### What you have to do
Your answer must consist of exactly the lines below, starting with the line with "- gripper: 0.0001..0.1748" and going on through the line with "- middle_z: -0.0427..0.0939", and nothing else.

### Data section
>>>

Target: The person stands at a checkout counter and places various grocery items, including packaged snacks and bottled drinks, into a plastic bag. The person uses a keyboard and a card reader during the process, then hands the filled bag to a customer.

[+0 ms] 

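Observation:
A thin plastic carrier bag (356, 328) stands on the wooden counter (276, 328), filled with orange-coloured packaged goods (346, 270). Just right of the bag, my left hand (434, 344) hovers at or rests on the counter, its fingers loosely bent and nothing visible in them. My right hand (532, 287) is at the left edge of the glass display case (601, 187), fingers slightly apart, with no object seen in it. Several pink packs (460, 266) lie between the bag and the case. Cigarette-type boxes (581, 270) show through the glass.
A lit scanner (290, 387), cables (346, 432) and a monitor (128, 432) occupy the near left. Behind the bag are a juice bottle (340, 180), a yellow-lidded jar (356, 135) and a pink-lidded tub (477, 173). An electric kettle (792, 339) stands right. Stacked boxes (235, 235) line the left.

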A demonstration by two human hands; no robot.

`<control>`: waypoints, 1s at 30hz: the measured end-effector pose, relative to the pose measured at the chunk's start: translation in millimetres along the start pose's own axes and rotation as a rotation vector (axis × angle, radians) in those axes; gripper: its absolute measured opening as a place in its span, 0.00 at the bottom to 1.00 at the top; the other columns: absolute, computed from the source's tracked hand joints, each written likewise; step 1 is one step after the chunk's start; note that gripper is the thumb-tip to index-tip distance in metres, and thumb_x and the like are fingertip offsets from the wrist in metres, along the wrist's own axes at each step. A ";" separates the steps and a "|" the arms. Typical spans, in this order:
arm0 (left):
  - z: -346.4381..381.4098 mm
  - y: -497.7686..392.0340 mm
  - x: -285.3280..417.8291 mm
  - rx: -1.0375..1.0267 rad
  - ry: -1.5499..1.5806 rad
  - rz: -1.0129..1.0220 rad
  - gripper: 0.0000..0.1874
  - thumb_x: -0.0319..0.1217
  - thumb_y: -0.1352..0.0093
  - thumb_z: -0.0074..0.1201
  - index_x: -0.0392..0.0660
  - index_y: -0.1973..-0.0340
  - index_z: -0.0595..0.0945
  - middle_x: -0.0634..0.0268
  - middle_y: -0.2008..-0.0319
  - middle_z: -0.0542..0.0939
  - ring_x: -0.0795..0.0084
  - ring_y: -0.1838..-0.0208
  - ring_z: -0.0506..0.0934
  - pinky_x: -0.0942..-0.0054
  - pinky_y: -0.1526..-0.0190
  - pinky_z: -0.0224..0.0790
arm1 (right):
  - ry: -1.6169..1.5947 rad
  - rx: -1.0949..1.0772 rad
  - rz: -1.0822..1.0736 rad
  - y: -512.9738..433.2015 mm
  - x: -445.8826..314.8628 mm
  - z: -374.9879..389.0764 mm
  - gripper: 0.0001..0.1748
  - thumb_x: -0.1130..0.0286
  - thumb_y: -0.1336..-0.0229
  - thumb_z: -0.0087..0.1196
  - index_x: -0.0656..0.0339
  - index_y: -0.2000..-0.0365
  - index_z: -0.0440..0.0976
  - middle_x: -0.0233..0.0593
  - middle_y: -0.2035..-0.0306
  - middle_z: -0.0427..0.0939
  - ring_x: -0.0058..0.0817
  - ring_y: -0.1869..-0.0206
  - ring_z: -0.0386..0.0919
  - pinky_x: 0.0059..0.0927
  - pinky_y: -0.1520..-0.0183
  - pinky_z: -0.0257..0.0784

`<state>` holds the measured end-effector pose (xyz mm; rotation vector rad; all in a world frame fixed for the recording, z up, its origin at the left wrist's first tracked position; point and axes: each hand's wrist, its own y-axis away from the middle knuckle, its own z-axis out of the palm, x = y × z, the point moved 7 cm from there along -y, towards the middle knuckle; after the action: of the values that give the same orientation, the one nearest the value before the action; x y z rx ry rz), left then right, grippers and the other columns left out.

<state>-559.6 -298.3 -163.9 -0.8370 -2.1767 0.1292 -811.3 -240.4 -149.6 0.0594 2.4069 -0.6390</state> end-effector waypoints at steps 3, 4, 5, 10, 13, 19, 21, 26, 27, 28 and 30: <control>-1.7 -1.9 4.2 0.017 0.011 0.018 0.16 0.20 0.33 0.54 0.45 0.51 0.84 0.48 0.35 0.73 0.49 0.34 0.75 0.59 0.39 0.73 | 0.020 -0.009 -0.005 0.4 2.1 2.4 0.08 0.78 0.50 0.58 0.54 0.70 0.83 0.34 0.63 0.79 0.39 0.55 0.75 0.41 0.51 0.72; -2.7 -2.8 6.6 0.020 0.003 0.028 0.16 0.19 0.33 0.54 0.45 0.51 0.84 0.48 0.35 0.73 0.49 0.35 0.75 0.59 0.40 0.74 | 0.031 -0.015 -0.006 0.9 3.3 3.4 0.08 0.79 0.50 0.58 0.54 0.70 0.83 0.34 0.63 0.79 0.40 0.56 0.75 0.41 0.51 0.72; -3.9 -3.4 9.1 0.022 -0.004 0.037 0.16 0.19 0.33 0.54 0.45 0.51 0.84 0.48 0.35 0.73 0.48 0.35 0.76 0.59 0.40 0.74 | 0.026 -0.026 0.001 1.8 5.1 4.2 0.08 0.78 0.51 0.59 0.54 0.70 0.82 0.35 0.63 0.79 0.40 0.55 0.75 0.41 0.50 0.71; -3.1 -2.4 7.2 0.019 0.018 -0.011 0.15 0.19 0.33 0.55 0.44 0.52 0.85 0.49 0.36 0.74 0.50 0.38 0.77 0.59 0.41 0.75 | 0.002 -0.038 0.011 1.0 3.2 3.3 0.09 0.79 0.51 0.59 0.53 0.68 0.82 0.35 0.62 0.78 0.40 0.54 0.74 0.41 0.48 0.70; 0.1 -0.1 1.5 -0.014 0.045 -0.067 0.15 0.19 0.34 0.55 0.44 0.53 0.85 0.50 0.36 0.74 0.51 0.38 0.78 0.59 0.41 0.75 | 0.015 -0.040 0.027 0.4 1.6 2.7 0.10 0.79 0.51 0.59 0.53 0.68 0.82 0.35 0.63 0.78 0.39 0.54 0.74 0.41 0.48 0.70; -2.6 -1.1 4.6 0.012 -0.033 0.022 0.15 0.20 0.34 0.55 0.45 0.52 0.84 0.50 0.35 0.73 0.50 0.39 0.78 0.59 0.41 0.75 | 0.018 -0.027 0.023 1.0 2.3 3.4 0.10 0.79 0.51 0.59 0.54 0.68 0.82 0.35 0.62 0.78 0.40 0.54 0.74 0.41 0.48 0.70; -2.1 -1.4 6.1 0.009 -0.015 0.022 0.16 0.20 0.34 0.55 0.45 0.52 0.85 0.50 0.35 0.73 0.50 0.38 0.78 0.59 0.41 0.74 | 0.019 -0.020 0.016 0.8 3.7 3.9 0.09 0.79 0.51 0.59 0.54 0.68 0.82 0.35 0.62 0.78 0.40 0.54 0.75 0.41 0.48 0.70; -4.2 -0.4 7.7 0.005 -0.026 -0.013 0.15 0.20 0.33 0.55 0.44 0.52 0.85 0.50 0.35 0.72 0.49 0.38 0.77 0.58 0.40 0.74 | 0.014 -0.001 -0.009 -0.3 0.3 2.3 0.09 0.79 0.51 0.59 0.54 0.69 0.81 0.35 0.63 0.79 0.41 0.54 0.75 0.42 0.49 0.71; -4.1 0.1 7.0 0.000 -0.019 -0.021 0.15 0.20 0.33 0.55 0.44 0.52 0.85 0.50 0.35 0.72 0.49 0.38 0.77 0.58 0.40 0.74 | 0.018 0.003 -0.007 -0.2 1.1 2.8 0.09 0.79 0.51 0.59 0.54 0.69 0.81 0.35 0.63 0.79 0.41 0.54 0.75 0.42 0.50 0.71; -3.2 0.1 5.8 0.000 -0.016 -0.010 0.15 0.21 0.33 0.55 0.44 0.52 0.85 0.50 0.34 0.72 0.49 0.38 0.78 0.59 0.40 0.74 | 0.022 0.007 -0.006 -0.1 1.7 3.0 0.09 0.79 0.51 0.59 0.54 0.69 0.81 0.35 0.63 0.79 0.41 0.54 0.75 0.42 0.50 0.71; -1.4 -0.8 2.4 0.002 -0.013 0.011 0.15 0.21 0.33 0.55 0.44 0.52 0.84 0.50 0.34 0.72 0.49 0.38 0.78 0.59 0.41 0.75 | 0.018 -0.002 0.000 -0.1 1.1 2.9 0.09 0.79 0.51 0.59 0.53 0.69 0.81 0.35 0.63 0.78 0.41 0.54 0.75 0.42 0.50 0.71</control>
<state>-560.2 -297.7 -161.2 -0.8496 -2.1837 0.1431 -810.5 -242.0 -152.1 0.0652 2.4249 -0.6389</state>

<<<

### Task answer
  - gripper: 0.0001..0.1748
  - thumb_x: -0.1130..0.0286
  - thumb_y: -0.1336..-0.0229
  - thumb_z: -0.0087..0.1196
  - index_x: -0.0656..0.0339
  - index_y: -0.2000..-0.0365
  - index_z: -0.0440..0.0976
  - middle_x: -0.0233..0.0593
  - middle_y: -0.2035..-0.0306
  - middle_z: -0.0427..0.0939

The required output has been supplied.